The object which drew his attention, and to which he directed the anxious eyes of his friends was a small speck, rather triangular in form, which overtopped a little willow bush not more than five or six hundred yards distant.
"There he is!" exclaimed Mr. Grant. "That's a fact," cried Mr. Kennedy; and both gentlemen, instantaneously giving a shout, bounded towards the object; not, however, before the senior clerk, who was mounted on a fleet and strong horse, had taken the lead by six yards. A moment afterwards the speck rose up and discovered itself to be a veritable wolf. Moreover, he condescended to show his teeth, and then, conceiving it probable that his enemies were too numerous for him, he turned suddenly round and fled away. For ten minutes or so the chase was kept up at full speed, and as the snow happened to be shallow at the starting-point, the wolf kept well ahead of its pursuers—indeed, distanced them a little. But soon the snow became deeper, and the wolf plunged heavily, and the horses gained considerably. Although to the eye the prairies seemed to be a uniform level, there were numerous slight undulations, in which drifts of some depth had collected. Into one of these the wolf now plunged and laboured slowly through it. But so deep was the snow that the horses almost stuck fast. A few minutes, however, brought them out, and Mr. Grant and Mr. Kennedy, who had kept close to each other during the run, pulled up for a moment on the summit of a ridge to breathe their panting steeds.

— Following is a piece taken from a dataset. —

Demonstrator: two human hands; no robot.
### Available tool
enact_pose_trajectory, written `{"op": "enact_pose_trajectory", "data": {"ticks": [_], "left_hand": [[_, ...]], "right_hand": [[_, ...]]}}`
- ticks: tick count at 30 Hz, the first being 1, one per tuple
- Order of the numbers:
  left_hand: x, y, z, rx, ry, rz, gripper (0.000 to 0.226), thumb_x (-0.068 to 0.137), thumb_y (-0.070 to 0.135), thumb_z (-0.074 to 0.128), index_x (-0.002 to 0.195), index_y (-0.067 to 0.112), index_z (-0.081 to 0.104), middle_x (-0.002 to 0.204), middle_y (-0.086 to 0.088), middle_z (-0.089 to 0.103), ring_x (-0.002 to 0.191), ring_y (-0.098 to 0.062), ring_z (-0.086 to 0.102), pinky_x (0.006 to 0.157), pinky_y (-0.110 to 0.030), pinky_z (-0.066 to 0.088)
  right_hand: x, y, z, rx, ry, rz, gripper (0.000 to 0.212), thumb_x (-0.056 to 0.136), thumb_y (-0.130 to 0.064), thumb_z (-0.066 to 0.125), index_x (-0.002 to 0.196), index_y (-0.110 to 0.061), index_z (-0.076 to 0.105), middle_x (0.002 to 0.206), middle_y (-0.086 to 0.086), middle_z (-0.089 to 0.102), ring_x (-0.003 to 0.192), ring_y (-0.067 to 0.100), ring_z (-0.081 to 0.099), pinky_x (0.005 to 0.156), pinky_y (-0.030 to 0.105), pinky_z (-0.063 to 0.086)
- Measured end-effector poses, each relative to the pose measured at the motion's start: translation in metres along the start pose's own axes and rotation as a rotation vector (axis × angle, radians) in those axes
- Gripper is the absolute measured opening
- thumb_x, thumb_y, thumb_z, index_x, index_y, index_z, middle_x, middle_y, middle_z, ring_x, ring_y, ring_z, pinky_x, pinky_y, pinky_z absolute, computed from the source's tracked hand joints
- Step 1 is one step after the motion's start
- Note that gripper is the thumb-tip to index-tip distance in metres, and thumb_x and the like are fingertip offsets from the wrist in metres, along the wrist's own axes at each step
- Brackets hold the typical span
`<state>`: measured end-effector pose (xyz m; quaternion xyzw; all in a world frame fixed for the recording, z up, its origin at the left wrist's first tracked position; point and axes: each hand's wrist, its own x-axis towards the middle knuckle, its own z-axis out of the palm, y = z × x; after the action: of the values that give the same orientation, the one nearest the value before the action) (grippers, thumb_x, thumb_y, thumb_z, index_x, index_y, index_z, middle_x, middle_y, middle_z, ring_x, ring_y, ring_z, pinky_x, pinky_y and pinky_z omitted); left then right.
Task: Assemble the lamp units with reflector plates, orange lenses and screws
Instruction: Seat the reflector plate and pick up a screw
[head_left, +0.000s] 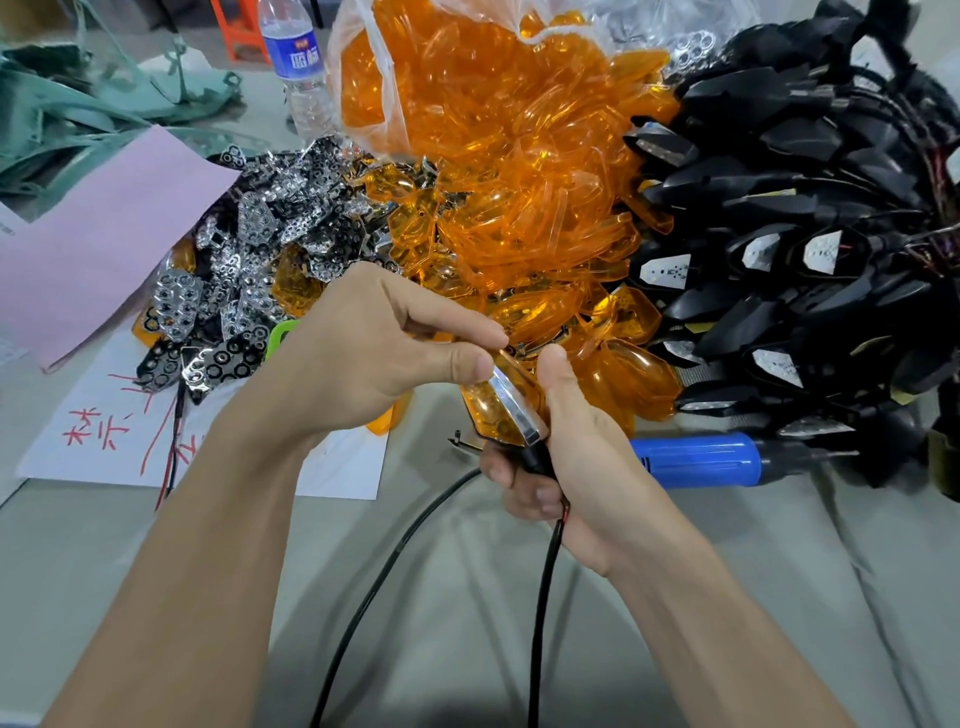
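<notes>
Over the cloth-covered bench (779, 571), the lamp unit (511, 402) slants up and to the left. The right hand (566, 457) grips its stem from below, while the left hand (374, 353) fingers (467, 364) pinch the upper end of its orange lens (485, 418). The blue screwdriver (696, 460) lies just right, nearer the right hand.

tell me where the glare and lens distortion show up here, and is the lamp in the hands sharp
Head view: bright highlights speckle the heap of translucent orange plastic lenses and the shiny chrome reflector plates; wide-angle bending curves the pile of black lamp housings at the right edge; the orange-lensed lamp unit held by the left hand and right hand is reasonably sharp.
</notes>
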<state>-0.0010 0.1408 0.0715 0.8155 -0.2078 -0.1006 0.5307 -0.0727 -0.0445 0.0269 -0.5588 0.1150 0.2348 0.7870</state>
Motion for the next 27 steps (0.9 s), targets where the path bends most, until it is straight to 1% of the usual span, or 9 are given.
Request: {"op": "enact_pose_trajectory", "data": {"ticks": [3,5,9,12,15,17,19,23,27], "left_hand": [[0.000,-0.001,0.000,-0.023,-0.016,0.008,0.024,0.070,0.028,0.086,0.094,0.026,0.085,0.103,0.009,0.080,0.110,-0.004,0.072,0.097,-0.023,0.056],[0.001,-0.002,0.000,-0.028,-0.022,0.003,0.024,0.071,0.027,0.086,0.095,0.026,0.085,0.105,0.009,0.080,0.112,-0.003,0.071,0.097,-0.020,0.054],[0.002,-0.005,0.005,-0.114,-0.023,-0.019,0.027,0.075,0.025,0.083,0.101,0.028,0.084,0.106,0.007,0.080,0.110,-0.009,0.073,0.096,-0.025,0.056],[0.002,-0.009,0.016,-0.198,0.024,-0.003,0.027,0.085,0.021,0.080,0.111,0.024,0.079,0.107,0.001,0.080,0.106,-0.017,0.074,0.092,-0.028,0.058],[0.002,-0.011,0.029,-0.465,0.012,-0.014,0.031,0.093,0.018,0.067,0.124,0.017,0.071,0.115,-0.003,0.077,0.109,-0.017,0.072,0.091,-0.027,0.055],[0.000,-0.013,0.036,-0.598,-0.027,-0.021,0.038,0.091,0.019,0.064,0.129,0.013,0.065,0.120,-0.004,0.075,0.111,-0.018,0.069,0.091,-0.031,0.055],[0.000,-0.014,0.042,-0.637,-0.024,-0.021,0.041,0.088,0.024,0.066,0.127,0.014,0.064,0.120,-0.005,0.075,0.106,-0.020,0.068,0.083,-0.034,0.054],[0.001,-0.011,0.051,-0.693,0.034,-0.028,0.038,0.085,0.025,0.069,0.122,0.013,0.067,0.111,-0.006,0.076,0.086,-0.014,0.068,0.058,-0.022,0.050],[0.004,-0.009,0.057,-0.728,0.097,-0.041,0.040,0.085,0.021,0.072,0.124,0.012,0.069,0.109,-0.007,0.077,0.074,-0.013,0.063,0.054,-0.019,0.048]], "right_hand": [[0.001,0.000,0.002,0.004,0.004,0.004,0.068,0.101,-0.068,0.029,0.098,-0.007,0.058,0.061,0.013,0.051,0.039,0.011,0.024,0.045,0.026,0.017],[0.001,0.000,0.002,0.014,-0.003,0.001,0.066,0.101,-0.067,0.030,0.101,-0.007,0.058,0.062,0.012,0.051,0.040,0.011,0.024,0.047,0.028,0.015],[0.002,0.000,0.000,0.048,-0.042,-0.016,0.058,0.101,-0.063,0.037,0.105,-0.010,0.057,0.061,0.010,0.049,0.041,0.011,0.023,0.049,0.030,0.012],[0.003,-0.001,-0.003,0.144,-0.088,-0.004,0.051,0.101,-0.058,0.044,0.110,-0.010,0.057,0.061,0.009,0.048,0.040,0.010,0.024,0.043,0.024,0.016],[0.004,-0.004,-0.008,0.306,-0.212,0.024,0.052,0.098,-0.057,0.045,0.108,-0.007,0.056,0.060,0.008,0.047,0.036,0.006,0.026,0.036,0.019,0.021],[0.004,-0.007,-0.010,0.393,-0.303,0.047,0.052,0.096,-0.058,0.044,0.107,-0.009,0.053,0.059,0.006,0.047,0.033,0.003,0.028,0.034,0.016,0.022],[0.004,-0.009,-0.012,0.421,-0.370,0.069,0.051,0.095,-0.059,0.044,0.104,-0.010,0.052,0.058,0.004,0.048,0.033,0.002,0.028,0.034,0.016,0.021],[0.004,-0.010,-0.016,0.447,-0.427,0.125,0.057,0.097,-0.062,0.040,0.096,-0.008,0.058,0.057,0.002,0.049,0.036,0.004,0.018,0.034,0.015,0.020],[0.003,-0.011,-0.017,0.502,-0.433,0.135,0.057,0.097,-0.062,0.039,0.097,-0.008,0.057,0.056,0.001,0.048,0.037,0.004,0.017,0.034,0.015,0.019]]}}
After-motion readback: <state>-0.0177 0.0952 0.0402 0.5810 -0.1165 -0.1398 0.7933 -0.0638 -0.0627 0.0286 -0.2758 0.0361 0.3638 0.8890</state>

"What can that be?" exclaimed the former, pointing with his whip to a distant object which was moving rapidly over the plain.
"Eh! what—where?" said Mr. Kennedy, shading his eyes with his hand, and peering in the direction indicated. "Why, that's another wolf, isn't it? No; it runs too fast for that."
"Strange," said his friend; "what can it be?"
"If I hadn't seen every beast in the country," remarked Mr. Kennedy, "and didn't know that there are no such animals north of the equator, I should say it was a mad dromedary mounted by a ring-tailed roarer."
"It can't be surely—not possible!" exclaimed Mr. Grant. "It's not
Charley on the new horse!"
Mr. Grant said this with an air of vexation that annoyed his friend a little. He would not have much minded Charley's taking a horse without leave, no matter how wild it might be; but he did not at all relish the idea of making an apology for his son's misconduct, and for the moment did not exactly know what to say. As usual in such a dilemma, the old man took refuge in a towering passion, gave his steed a sharp cut with the whip, and galloped forward to meet the delinquent.